→ About this task:
Beginning with the line below that contains "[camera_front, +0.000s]" and ending with the line that contains "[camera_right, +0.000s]", copy every line exactly. Copy nothing else.

→ Provided data:
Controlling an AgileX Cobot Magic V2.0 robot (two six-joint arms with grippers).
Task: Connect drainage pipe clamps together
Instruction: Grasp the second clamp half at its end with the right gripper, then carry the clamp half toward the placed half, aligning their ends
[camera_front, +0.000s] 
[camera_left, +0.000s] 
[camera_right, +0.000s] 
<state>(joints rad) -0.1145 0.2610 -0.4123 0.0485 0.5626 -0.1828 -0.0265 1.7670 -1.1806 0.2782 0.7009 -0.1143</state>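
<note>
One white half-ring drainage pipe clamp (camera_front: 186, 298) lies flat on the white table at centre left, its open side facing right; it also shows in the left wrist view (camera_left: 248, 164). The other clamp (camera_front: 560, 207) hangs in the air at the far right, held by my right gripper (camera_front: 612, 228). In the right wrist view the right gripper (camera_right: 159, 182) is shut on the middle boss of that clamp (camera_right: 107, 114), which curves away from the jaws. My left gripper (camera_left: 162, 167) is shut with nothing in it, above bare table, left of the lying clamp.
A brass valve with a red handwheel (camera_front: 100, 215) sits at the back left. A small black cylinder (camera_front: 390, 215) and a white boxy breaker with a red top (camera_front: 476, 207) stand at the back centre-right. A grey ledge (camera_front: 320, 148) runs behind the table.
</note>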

→ Expected output:
[camera_front, +0.000s] 
[camera_left, +0.000s] 
[camera_right, +0.000s] 

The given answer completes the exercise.